● Exercise brief:
Take the line that has "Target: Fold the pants" in it and every line after it to the end of the entries, and reproduce them exactly.

● Dataset entries:
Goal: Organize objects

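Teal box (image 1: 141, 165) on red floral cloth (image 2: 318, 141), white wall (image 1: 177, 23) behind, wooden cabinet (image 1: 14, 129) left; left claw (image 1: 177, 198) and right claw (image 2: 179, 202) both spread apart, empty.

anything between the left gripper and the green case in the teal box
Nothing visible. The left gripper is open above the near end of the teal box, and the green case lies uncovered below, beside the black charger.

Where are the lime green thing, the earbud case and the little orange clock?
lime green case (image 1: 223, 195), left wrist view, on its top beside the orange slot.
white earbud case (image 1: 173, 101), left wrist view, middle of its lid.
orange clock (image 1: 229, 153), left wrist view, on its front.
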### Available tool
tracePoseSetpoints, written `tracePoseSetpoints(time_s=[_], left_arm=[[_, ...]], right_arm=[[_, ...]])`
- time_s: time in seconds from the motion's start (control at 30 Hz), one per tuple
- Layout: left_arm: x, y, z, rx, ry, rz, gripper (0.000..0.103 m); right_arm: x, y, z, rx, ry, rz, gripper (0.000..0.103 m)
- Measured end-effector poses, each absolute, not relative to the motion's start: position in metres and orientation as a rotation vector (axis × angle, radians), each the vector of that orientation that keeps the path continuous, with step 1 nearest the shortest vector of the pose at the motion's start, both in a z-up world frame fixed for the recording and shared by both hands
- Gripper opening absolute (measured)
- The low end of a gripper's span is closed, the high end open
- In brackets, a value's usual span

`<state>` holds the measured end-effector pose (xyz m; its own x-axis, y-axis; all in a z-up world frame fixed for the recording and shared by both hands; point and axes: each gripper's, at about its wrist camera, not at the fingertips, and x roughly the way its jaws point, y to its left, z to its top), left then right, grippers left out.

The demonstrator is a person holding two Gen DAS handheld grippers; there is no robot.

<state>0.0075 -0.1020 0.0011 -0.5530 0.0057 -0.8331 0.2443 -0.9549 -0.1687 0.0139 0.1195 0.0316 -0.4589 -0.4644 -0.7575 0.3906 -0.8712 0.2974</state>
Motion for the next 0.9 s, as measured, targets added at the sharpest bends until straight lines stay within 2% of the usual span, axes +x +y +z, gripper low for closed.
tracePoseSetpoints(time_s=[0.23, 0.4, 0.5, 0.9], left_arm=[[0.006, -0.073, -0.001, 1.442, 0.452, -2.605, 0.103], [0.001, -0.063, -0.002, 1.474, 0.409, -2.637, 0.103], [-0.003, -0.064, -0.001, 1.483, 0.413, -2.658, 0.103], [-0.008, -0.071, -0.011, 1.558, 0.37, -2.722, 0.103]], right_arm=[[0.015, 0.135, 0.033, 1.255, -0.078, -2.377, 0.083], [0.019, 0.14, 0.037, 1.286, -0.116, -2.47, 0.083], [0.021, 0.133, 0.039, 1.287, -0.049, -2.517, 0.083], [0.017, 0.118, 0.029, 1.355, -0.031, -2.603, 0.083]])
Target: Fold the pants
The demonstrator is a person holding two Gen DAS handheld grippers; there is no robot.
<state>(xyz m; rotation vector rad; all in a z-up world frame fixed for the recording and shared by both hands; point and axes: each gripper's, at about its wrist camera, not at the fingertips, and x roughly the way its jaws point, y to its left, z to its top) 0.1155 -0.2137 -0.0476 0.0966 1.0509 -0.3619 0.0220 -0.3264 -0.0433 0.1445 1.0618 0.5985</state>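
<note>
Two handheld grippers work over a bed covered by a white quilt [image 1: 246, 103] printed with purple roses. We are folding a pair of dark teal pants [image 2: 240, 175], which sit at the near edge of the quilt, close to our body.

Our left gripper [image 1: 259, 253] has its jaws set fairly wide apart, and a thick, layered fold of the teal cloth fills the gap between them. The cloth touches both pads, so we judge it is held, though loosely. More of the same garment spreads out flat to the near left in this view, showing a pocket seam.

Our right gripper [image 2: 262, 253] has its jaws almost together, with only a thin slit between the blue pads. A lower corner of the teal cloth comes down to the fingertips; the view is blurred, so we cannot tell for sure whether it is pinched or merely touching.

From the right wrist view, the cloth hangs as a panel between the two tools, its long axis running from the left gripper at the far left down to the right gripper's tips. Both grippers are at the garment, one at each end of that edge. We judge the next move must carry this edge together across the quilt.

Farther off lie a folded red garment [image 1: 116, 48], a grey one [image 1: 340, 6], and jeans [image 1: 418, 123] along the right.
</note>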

● Response:
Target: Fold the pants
The demonstrator is a person holding two Gen DAS handheld grippers; there is no robot.
<state>(xyz m; rotation vector rad; all in a z-up world frame fixed for the recording and shared by both hands; point and axes: each gripper's, at about its wrist camera, not at the fingertips, and x roughly the way its jaws point, y to its left, z to its top) 0.1155 -0.2137 -0.0476 0.0966 1.0509 -0.3619 0.0220 -0.3264 -0.0433 0.1445 1.0618 0.5985</state>
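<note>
Two handheld grippers work over a bed covered by a white quilt [image 1: 246, 103] printed with purple roses. We are folding a pair of dark teal pants [image 2: 240, 175], which sit at the near edge of the quilt, close to our body.

Our left gripper [image 1: 259, 253] has its jaws set fairly wide apart, and a thick, layered fold of the teal cloth fills the gap between them. The cloth touches both pads, so we judge it is held, though loosely. More of the same garment spreads out flat to the near left in this view, showing a pocket seam.

Our right gripper [image 2: 262, 253] has its jaws almost together, with only a thin slit between the blue pads. A lower corner of the teal cloth comes down to the fingertips; the view is blurred, so we cannot tell for sure whether it is pinched or merely touching.

From the right wrist view, the cloth hangs as a panel between the two tools, its long axis running from the left gripper at the far left down to the right gripper's tips. Both grippers are at the garment, one at each end of that edge. We judge the next move must carry this edge together across the quilt.

Farther off lie a folded red garment [image 1: 116, 48], a grey one [image 1: 340, 6], and jeans [image 1: 418, 123] along the right.
</note>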

The submitted answer is complete.